CONSCIOUS of the increased threats to the environment, nationally and internationally, experts from 18 organizations have banded together to map out a plan of action for the incoming administration. The result, a program entitled "Blueprint for the Environment," is a realistic set of recommendations for President-elect George Bush.
The 18 organizations, which include such groups as the National Audubon Society, the Sierra Club and the Union of Concerned Scientists, got together a year ago to examine the most pressing environmental problems, and they have now presented the incoming president with more than 700 specific recommendations.
Environmentalists met with Bush this week and were encouraged by his initial reaction to their proposals.

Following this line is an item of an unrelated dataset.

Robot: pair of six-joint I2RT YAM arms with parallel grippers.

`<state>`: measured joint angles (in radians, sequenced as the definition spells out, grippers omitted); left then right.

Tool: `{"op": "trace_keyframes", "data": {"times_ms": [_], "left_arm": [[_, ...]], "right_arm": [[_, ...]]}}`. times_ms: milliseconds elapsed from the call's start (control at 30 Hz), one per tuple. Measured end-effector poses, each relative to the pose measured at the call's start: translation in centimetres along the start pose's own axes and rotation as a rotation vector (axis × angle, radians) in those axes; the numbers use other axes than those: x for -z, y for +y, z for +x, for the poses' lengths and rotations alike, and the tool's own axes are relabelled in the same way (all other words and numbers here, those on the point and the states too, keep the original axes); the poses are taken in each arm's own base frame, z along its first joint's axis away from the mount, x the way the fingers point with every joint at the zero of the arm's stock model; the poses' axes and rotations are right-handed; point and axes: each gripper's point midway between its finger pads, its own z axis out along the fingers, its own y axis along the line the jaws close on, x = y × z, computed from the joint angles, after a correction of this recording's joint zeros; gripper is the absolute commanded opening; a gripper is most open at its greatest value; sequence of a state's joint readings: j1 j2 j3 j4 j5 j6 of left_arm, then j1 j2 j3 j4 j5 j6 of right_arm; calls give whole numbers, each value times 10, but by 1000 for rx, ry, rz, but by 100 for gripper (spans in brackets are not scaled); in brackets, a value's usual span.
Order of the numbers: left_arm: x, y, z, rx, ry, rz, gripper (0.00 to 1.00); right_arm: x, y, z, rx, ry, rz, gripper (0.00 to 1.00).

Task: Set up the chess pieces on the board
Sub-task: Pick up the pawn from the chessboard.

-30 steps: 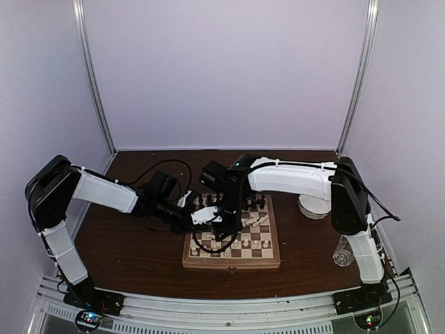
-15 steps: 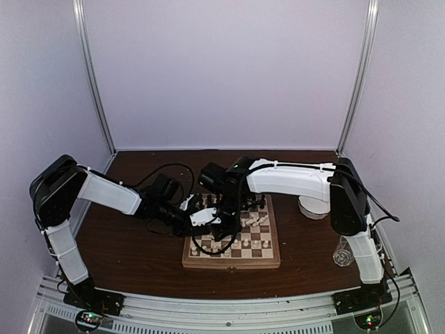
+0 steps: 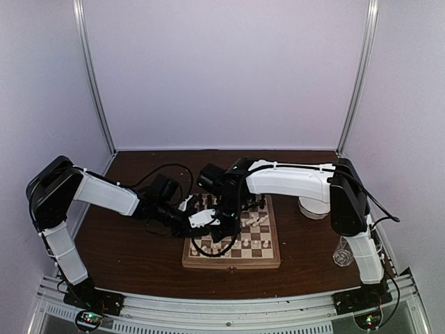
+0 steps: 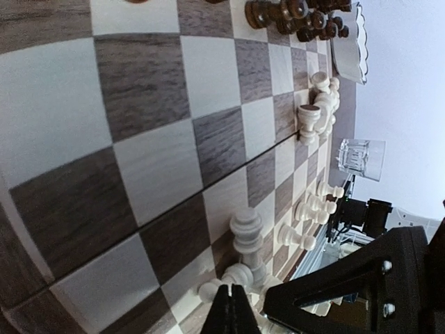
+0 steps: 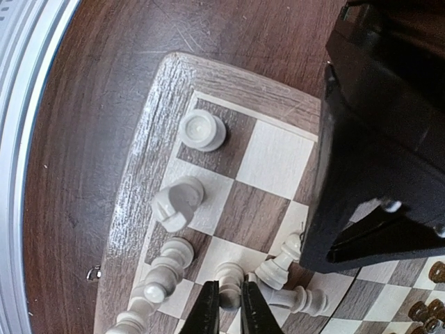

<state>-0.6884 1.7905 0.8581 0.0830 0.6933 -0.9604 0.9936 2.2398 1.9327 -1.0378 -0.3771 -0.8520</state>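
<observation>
Right gripper [image 5: 230, 309] clamped on white chess piece [image 5: 229, 282], in crowded row near corner of board [image 5: 149, 174]. Left gripper [image 4: 231, 309] pressed together, nothing seen held. Risk: leaning neighbour pieces [image 5: 278, 268] toppled if piece is lifted askew; close arms knocked together.

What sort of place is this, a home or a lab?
Probably a lab test booth: white walls and metal posts close in one table, with a left arm and a right arm mounted on a rail at its near edge, over a chessboard.

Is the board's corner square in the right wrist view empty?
No, a white piece stands on that corner square of the board.
</observation>
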Motion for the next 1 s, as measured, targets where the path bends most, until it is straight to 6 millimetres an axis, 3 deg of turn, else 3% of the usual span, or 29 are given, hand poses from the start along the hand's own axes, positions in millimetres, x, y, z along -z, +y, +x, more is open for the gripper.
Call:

The problems they cite are familiar ones, such as the global warming due to the "greenhouse effect," ozone depletion, ocean pollution, acid rain, energy and population control. But they stressed the urgency of their message, declaring that "we believe that environmental problems rank with the threat of nuclear war as the most serious of all the challenges we face."
The environmentalists rightly see the threat of global warming as one of "mind-boggling" proportions, and they believe the new president should cite it in his inaugural address as a problem that should be a top priority in domestic and foreign policy.
Since three-fourths of the world's
population lives in underdeveloped countries, global pollution problems can only be dealt with through them. The "blueprint" includes a practical recommendation that environmental problems should be considered in the shaping of foreign aid programs.
And since "halting population growth is fundamental to our efforts to improve the quality of life on earth," the new president should, the blueprint says, support family planning assistance at home and abroad. U.S. assistance to international population-control agencies such as the International Planned Parenthood Federation has been cut back by the Reagan administration, and the environmentalists stress that this should be restored.
"Our power to alter the environment is so great today that it can diminish the capacity of our planet to sustain life," the report points out. Thus a central theme of the study is the necessity for better stewardship "to safeguard the earth's natural systems and the life that depends on them."
Most of the recommendations in the blueprint have been heard before, but the comprehensive nature of the study and the prestige of the participating organizations add a needed sense of authority and urgency to these environmental problems.
Obviously, not all these recommendations can be implemented immediately, but they point the way for the incoming admininstration.
President-elect Bush has been given good advice.